A teraz lećmy dalej, inną ci pokażę,
jej oblicze jest z Ziemią bliźniacze niemalże,
tam żyje twój sobowtór, bez celu, nadziei,
instynkt życia go zmusza by ryć nosem w ziemi,
już dawno psa własnego, podobnego do mnie,
z wilczego głodu pożarł po Ostatniej Wojnie,
lecz ty byś mnie nie pożarł, między nami sztama,
nie pożarłbyś mnie pańciu, nie pożarł mnie, prawda?

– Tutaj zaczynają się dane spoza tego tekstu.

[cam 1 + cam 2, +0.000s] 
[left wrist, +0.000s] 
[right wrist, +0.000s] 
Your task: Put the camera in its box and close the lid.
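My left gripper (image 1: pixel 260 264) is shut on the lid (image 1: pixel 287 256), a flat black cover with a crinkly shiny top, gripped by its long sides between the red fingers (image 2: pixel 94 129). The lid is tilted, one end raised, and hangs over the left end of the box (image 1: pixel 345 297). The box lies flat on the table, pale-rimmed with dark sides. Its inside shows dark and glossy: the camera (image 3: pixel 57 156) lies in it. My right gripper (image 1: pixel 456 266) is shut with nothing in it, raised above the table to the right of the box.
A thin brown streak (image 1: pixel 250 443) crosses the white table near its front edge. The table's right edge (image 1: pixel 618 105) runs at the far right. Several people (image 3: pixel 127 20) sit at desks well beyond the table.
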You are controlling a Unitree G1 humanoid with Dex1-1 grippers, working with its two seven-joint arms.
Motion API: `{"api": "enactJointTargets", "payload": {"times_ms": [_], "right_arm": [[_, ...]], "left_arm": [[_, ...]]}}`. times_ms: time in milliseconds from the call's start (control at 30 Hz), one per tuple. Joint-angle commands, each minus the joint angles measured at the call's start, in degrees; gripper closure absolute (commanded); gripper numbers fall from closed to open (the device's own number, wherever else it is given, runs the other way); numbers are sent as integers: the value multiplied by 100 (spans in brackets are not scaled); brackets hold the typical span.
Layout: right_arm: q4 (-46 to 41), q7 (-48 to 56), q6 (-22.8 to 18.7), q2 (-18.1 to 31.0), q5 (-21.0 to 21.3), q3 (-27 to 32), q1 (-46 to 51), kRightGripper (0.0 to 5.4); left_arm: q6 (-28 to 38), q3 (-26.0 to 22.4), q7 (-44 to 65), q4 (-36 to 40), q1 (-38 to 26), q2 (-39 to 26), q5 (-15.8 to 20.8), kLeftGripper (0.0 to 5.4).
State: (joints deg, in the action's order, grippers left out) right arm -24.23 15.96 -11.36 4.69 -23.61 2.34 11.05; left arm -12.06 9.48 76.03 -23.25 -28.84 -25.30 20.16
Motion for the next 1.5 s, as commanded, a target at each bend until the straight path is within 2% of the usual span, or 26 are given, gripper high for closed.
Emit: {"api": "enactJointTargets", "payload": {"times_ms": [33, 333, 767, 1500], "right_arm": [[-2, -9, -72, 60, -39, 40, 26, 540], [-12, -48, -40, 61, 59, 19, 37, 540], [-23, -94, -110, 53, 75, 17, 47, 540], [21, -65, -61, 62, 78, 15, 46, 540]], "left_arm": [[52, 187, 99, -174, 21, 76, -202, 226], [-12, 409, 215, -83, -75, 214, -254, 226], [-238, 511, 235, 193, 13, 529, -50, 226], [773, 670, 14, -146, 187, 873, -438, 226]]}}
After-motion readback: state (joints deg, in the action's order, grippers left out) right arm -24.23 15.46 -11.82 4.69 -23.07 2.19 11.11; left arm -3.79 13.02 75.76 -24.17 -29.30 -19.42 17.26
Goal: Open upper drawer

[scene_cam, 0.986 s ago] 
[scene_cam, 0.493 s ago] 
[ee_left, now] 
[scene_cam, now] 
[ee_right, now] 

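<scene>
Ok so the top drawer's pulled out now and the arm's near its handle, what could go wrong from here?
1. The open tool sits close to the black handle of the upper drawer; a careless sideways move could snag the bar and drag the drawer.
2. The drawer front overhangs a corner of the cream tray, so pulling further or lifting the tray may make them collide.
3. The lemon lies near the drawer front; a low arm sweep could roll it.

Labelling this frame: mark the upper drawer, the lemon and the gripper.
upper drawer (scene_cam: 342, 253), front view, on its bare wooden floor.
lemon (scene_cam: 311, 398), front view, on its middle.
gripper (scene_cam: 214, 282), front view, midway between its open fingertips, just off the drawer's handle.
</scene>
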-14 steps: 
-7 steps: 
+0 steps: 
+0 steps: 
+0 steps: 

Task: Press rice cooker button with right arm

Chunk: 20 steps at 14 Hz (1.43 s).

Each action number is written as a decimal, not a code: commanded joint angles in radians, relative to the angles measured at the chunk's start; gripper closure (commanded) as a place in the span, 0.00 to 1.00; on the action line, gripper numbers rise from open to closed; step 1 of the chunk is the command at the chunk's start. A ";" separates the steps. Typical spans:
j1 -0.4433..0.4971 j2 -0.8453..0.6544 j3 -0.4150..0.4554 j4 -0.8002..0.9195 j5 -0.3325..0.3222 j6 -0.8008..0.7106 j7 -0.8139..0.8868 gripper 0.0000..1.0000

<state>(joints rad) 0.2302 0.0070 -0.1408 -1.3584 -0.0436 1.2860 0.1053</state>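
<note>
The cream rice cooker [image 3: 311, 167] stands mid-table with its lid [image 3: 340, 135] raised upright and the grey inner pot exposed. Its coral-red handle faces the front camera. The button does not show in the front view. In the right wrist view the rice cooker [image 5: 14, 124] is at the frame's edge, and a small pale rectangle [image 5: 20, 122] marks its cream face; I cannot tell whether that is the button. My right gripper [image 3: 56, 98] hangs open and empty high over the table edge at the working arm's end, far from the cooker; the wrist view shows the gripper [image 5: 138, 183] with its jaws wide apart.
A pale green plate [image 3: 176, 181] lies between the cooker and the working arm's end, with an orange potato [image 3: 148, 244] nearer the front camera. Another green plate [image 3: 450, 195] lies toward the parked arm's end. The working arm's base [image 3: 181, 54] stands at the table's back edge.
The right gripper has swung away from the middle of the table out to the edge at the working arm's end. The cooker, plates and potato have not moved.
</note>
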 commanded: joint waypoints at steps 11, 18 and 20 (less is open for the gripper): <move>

I ja bym cię nie pożarł, mogę ci obiecać,
choć zerwana na globie jest koegzystencja
między psami i ludźmi - włóczą ludzkie kości
psy, które powróciły do stanu dzikości,
i w niwecz poszła wasza zmyślna eugenika,
wysiłek żeby z wilka uczynić jamnika,
mutacje popromienne tam zewsząd kły szczerzą,
nie sposób już odróżnić tam ludzi od zwierząt,
pożerają się ludzie nawzajem, smacznego
nikt nikomu nie powie aż do ostatniego,
tam ostatni artysta już dawno zjedzony,
ostatni jego obraz dawno przerobiony
na szałas albo ciepło - taką funkcję pełni
sztuka na tej planecie podobnej do Ziemi,
osiągnęła ideał sztuki użytecznej,
skutecznej i praktycznej, pożywnej społecznie,
nareszcie się udało kogoś nią nakarmić,
własne ego przekroczyć artyście, świat zbawić,
włączając siebie w obieg przemiany materii,
pozbawić się skłonności do czczych fanaberii,
prostą sztukę wytworzyć, w najprostszym języku,
w zrozumiałym każdemu języku instynktów,
bez dzielenia na czworo ostatniego włosa,
do szpiku kości sztuka w sedno trafiająca,
dająca do myślenia w dwóch słowach ostatnich
kołaczących się z rzadka pośród włosów rzadkich,
i wiersze się przydały, wiersze drukowane,
pomięte na ostatnią ludzką barykadę.
Ilość odsłon: 149
Komentarze
Nie znaleziono żadnych komentarzy.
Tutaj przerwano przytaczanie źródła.